Drawing from the experiences of the educators and players we interviewed, we envisage a very creative and informed use of games for learning at school, with a wide range of games used by educators and a similarly wide range of uses. Game choice – as with all choices in the learning design process – should be driven by learning objectives, contextual constraints, and educator experience, and ought to take student preference into consideration.   For example, in some cases teachers may choose short entertainment games that can be played episodically to stimulate discussion. In others, they may prefer to propose longer playful activities requiring authentic problem solving performed by participants in an online environment.  In yet others, teachers might choose a serious game because it helps to achieve specific objectives. In any case, teachers will need to be aware of the risks of making gaming compulsory or using games in which the playful/gameful dimension is a mere cosmetic layer added to instructional interactions.

Most importantly, teachers will need to embed game-based activities into a broader pedagogical design, where game choice is not the only choice to be made in view of desired outcomes. Other aspects to be considered concern how to manage competition (exploiting its engagement potential while avoiding stress), respecting students’ preferences for different types of games but also using games to overcome personal barriers and counter social stereotypes, as well as dealing with digital divide issues. Last but not least, teachers will be aware that the motivating power of games is a double-edged sword, sometimes fostering motivation to win rather than motivation to learn, unless the two are effectively integrated.

Meet Robert, a secondary school teacher, and his students Mary and Paul (aged 16)

Robert is a secondary school science and technology teacher. He is a strong supporter of game-based learning, since he believes that games can successfully support inquiry learning in STEM and positively engage his 16-year-old students. Robert’s teaching with games is informed and fuelled both by his personal experience as a player and by his professional training. This grounding allows him to consider a variety of different games for use with his students and several ways to use them.

When implementing purposeful gaming in his classroom, Robert usually couples it with other learning activities, and spreads gameplay over multiple sessions rather than limiting it to a single block. Sometimes he includes metagames and purposely-designed assessments.

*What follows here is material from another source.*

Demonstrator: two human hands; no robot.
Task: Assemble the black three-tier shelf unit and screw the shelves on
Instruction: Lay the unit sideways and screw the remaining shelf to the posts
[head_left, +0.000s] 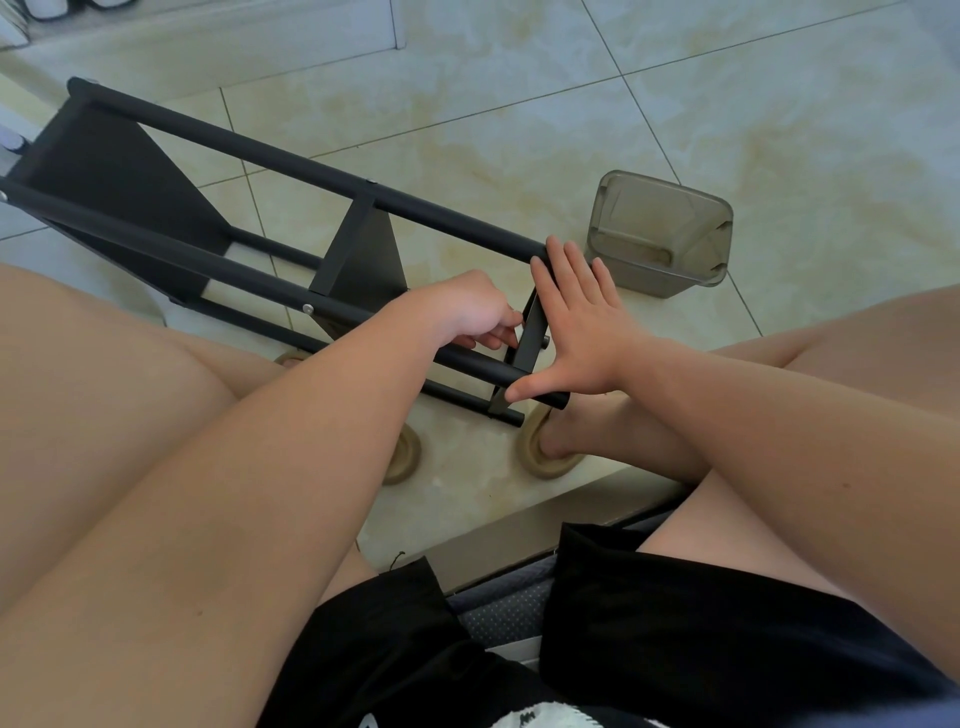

What Robert always does is seek to calibrate gaming activities to his students’ knowledge, needs, abilities and – last but not least – preferences. He’s noticed that there are significant differences between his students’ preferred game types, preferred mode of gameplay (alone or in groups), and of course, abilities. In contrast with some of his colleagues, Robert’s particularly alert to the problem of the digital divide when it comes to gaming. For example, the students with limited access to different consoles and devices at home tend to take longer to get acquainted with the controls.

Robert’s school has access to a substantial repository of quality digital games to choose from, and this makes it easier for him to select the right game for different students and for different objectives. . This repository can be accessed through an online catalogue listing achievable learning objectives for each game and comments from other users, both students and teachers, and it can be accessed from home too. In this way, students can do their homework by playing in a similar fashion to the ‘flipped classroom’ approach. Each student is free to choose from the set of games Robert proposes, without feeling forced to play or getting bored by games they don’t particularly like.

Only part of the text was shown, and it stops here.